Undergraduate Course Descriptions
Data Analytics and Computational Statistics 1
Provides an overview of quantitative methods essential for analyzing data, with an emphasis on business applications. Topics include identification of appropriate metrics and measurement methods, descriptive and inferential statistics, experimental design, parametric and non-parametric tests, simulation, and linear and logistic regression, categorical data analysis, and select unsupervised learning techniques. Standard and open source statistical packages are used to apply techniques to real-world problems.
- Learning Objectives
- Understand and apply experimental design and sampling methodologies.

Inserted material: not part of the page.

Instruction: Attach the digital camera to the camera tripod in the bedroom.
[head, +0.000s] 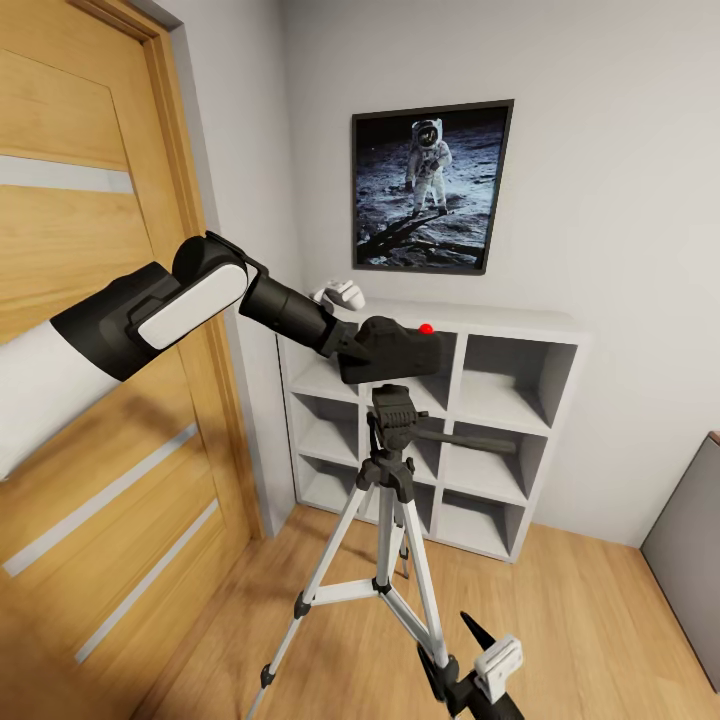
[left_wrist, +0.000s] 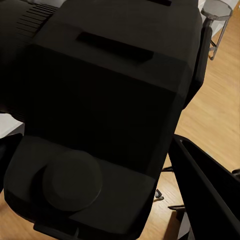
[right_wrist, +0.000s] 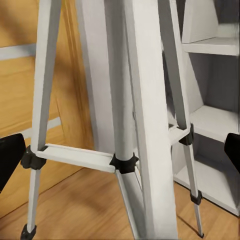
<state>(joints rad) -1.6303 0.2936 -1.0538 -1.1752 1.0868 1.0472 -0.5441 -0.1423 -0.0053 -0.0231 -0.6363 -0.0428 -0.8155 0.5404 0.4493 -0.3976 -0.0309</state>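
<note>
Camera: the digital camera is carried in the left gripper, held level just above the black head of the tripod, red button up; in the left wrist view its dark body sits close to the lens.
Left jaws: clamped on the camera from its door-side end, probably so the underside stays free to meet the mount.
Tripod: the camera tripod stands on the wood floor in front of the white shelf, legs spread, its lever pointing toward the shelf; silver legs and black joints show up close in the right wrist view.
Gap: whether camera and tripod head touch I cannot tell; they look almost in line.
Right gripper: the right gripper hangs low beside one tripod leg, jaws apart, holding nothing; likely placed to steady the stand.
Room: oak door at the left, astronaut picture above the shelf.
Step, as I judge: lowering the camera onto the head.
</note>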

- Understand and apply appropriate parametric and non-parametric tests.
- Develop and articulate results from linear regression models.
- Apply categorical data analysis methods.
- Apply statistical software tools to perform data analysis projects.
- Apply concepts learned in course to real world case studies.
- Topics
- Review of fundamentals of data analysis
- Review of probability
- Parameter estimates
- Testing hypotheses and goodness of fit
- ANOVA
- Analysis of categorical data
- Linear and multiple regression
- Logistic regression
Data Analytics Computational Statistics 2
Contemporary techniques of multivariate analysis, including association rules, classification methods, time series, text analysis and machine learning methods with an emphasis on applications in business and industry. Introduction to state-of-practice computational statistical and data analysis methods and tools.
- Learning Objectives
- Understand and be able to apply a variety of multivariate data analysis techniques.
- Apply advanced time series methods in context.
- Understand and be able to apply techniques for analysis of text and unstructured data.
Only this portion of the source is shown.